Es ist nur menschlich, wenn werdende Eltern wissen wollen, ob ihr Kind gesund zur Welt kommt. Für sie bedeutet es einen Segen, dass es medizinische Möglichkeiten gibt, wichtige Fragen früh stellen zu können. Die Debatte um Bluttests zur Erkennung des Down-Syndroms, die gestern den Bundestag beschäftigte, ist auch deshalb so sensibel, weil diese Diagnostik eine solche Option bietet.
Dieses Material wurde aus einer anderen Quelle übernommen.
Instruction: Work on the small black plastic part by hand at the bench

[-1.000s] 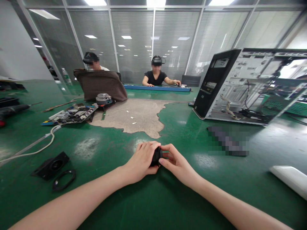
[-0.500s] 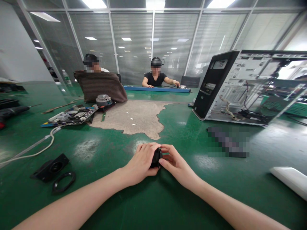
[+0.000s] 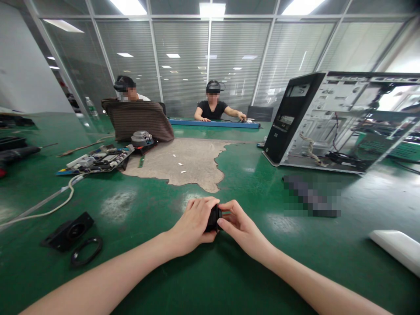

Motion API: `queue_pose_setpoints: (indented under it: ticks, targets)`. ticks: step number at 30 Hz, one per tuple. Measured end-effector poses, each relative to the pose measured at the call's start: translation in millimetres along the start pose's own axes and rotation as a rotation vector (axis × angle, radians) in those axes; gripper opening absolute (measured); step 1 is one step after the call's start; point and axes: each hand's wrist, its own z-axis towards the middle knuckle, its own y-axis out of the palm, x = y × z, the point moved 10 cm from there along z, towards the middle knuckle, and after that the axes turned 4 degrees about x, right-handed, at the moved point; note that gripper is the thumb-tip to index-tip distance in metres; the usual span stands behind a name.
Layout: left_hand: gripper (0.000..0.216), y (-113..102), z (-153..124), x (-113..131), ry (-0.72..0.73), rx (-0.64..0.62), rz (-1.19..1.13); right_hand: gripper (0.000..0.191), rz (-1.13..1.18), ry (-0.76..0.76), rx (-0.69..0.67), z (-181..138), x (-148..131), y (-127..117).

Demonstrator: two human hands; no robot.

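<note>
A small black part (image 3: pixel 214 217), its exact kind not clear, sits between my two hands just above or on the green tabletop. From the left, my left hand (image 3: pixel 197 221) wraps over it, fingers across its far side and thumb below. On the other side my right hand (image 3: pixel 236 221) pinches its right-hand edge between thumb and fingertips. Much of the part is hidden under my fingers. Off to the left lie a black housing with a round opening (image 3: pixel 75 230) and a black ring (image 3: pixel 86 251).
An opened computer case (image 3: pixel 297 124) stands at the right, near a blurred dark object (image 3: pixel 310 195) and a white object (image 3: pixel 397 247). Circuit boards (image 3: pixel 96 159) and a pale cable (image 3: pixel 70 186) lie at the left. Two people sit across the table, one behind a brown cloth-covered thing (image 3: pixel 138 118).
My right fingers have shifted slightly on the edge of the black part. My left hand stays in nearly the same place.
</note>
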Motion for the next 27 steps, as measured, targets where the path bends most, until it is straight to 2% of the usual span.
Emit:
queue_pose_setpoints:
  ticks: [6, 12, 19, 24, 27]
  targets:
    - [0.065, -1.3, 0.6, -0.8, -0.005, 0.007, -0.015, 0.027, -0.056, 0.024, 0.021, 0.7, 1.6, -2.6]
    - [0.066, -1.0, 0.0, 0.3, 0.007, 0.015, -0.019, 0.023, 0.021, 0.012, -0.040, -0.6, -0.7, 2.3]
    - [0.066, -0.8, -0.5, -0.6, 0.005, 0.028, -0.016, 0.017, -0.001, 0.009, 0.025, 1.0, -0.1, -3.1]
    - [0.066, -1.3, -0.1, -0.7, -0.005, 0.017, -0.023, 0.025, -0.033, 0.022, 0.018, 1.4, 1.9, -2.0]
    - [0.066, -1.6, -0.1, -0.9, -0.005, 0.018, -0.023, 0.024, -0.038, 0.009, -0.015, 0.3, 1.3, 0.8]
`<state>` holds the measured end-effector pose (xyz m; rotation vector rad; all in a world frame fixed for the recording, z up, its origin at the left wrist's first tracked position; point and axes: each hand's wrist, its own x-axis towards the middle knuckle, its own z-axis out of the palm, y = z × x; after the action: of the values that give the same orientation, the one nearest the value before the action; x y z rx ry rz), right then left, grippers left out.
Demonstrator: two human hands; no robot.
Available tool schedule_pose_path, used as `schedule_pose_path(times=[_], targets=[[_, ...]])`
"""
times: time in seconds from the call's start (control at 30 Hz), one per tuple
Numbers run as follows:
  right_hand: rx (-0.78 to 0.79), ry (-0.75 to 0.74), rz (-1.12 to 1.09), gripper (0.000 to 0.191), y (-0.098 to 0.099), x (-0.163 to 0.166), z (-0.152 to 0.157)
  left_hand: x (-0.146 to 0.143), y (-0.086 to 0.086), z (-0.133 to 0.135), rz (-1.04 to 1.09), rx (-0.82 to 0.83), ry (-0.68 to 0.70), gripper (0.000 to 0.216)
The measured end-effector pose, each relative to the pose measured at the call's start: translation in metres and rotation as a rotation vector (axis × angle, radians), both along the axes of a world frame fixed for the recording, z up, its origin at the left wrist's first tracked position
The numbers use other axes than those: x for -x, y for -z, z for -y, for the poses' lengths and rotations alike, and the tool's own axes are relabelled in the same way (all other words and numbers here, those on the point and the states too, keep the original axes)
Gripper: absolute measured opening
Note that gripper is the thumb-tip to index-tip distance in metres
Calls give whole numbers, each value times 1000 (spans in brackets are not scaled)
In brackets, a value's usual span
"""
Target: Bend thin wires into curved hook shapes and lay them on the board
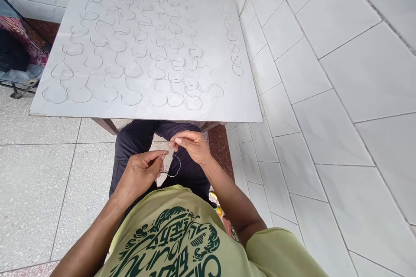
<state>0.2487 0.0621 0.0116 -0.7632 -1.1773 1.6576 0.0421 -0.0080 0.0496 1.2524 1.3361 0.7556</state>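
Between my hands, over my lap, is a thin pale wire (179, 165) bent into an open loop. My left hand (144, 168) is closed, pinching the wire between thumb and fingers. My right hand (192, 145) pinches the wire's upper end, a little above and to the right of the left. The loop hangs below and to the right of my left fingertips. In front of me, many curved wire pieces (131, 103) lie in rows on a white tabletop (224, 104).
A column of linked wire rings (234, 47) lies near the table's right edge. White wall tiles (292, 138) rise close by on the right. A folding chair (22, 65) with dark and patterned cloth stands at the left. A wooden table leg (105, 126) shows below the front edge.
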Motion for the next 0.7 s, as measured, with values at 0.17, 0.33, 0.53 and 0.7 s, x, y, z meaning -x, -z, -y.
schedule_pose_path(times=[0.17,0.33,0.53,0.7], targets=[[24,-55,149,31,-8,-5,8,-7,1,-1,-74,-124,-192,35],[-7,-26,399,30,-14,4,31,-8,3,-3,-157,-181,-224,32],[-157,-43,491,33,-19,7,36,-3,2,-4,-32,-15,4,29],[-142,-110,511,31,-23,0,30,0,7,-7,126,73,-55,32]])
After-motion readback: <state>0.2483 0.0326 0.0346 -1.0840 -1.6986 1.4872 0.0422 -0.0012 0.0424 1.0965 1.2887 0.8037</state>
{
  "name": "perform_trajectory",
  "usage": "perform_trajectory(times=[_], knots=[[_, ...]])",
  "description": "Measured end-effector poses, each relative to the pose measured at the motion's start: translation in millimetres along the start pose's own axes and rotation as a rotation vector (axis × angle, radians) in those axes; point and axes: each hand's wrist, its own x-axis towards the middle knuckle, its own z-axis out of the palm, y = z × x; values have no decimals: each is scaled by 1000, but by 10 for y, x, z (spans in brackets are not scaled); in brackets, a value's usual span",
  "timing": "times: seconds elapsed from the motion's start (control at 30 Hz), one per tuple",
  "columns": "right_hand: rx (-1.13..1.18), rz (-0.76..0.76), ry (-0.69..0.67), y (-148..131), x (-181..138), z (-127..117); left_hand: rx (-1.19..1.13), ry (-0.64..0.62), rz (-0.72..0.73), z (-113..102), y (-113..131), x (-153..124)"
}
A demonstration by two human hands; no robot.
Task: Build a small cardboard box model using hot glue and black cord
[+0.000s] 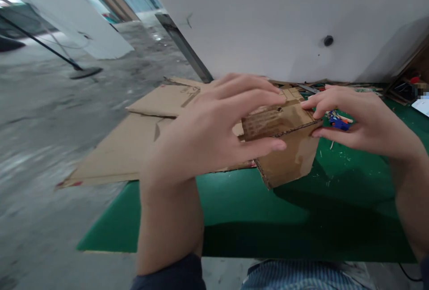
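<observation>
A folded piece of brown cardboard (286, 147) is held up over the green mat (254, 214) between both hands. My left hand (214, 129) grips its left side, fingers over the top and thumb underneath. My right hand (355, 118) pinches its right edge between forefinger and thumb. The piece bends along a crease, with one flap hanging down toward the mat.
Flat cardboard sheets (140, 142) lie on the mat's far left and overhang its edge. Small blue and orange items (338, 121) and tools lie by the white wall (284, 22). Scraps dot the mat. Grey floor and a lamp stand base (85, 72) are at left.
</observation>
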Motion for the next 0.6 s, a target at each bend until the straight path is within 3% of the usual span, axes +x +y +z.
perform_trajectory(times=[0.07, 0.2, 0.4, 0.6], knots=[[22, 6, -7, -25, 10, -7, 66, -66, -34, -3, -23, -1], [26, 34, 13, -73, 31, 0, -39, -100, -142, -25, -27, 15], [-33, -42, 79, -74, 47, 64, -24, -252, -276, -110, 108, 73], [-99, 37, 175, -29, 48, 70, 1, -268, -317, -62, 117, 58]])
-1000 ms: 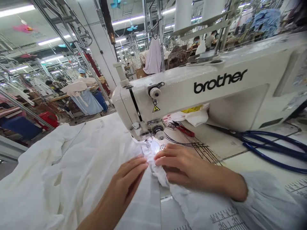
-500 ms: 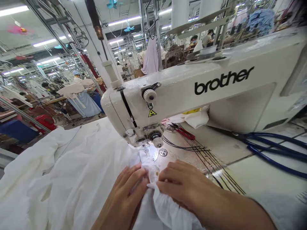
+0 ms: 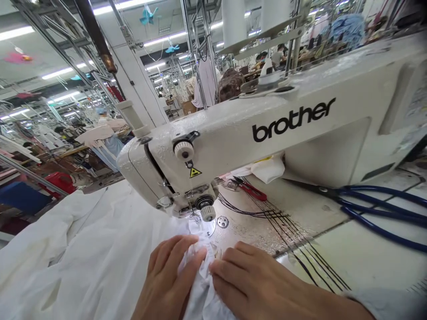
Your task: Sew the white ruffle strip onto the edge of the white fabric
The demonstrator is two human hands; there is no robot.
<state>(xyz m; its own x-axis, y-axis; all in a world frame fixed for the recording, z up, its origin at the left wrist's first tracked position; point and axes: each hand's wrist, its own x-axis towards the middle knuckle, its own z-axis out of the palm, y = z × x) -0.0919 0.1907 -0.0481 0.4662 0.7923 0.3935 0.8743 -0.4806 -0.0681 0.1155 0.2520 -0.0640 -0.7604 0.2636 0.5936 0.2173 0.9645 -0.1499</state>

Aber gleichzeitig nur ein unvollständiges Bild.
Anders als bei der Fruchtwasser-Untersuchung wird lediglich die Trisomie 21 erfasst, nicht jedoch Varianten, die wesentlich dramatischer verlaufen und meist mit dem raschen Tod enden. Der Test erkennt also eine Erkrankung, die Menschen durchaus ein selbstständiges Leben ermöglicht, bei entsprechender Betreuung und Förderung ein Leben mit hoher Qualität. Schwieriger als für sie ist eine Diagnose in der Regel für das Umfeld.
Inklusion ist ein heikles, oft frustrierendes Thema in einer Gesellschaft, die schon damit überfordert ist, jedem Kleinkind einen Betreuungsplatz zuzusichern. An dieser Stelle wäre die Politik akuter gefragt. Tests zur Früherkennung suggerieren, es wäre nach Abwägung aller Fakten einfach, eine Entscheidung zu treffen. Das Gegenteil ist der Fall. Wenn es um das Allerwichtigste geht, das menschliche Leben, darf der Entscheidung ruhig ein langer, auch schwieriger Denkprozess vorausgehen.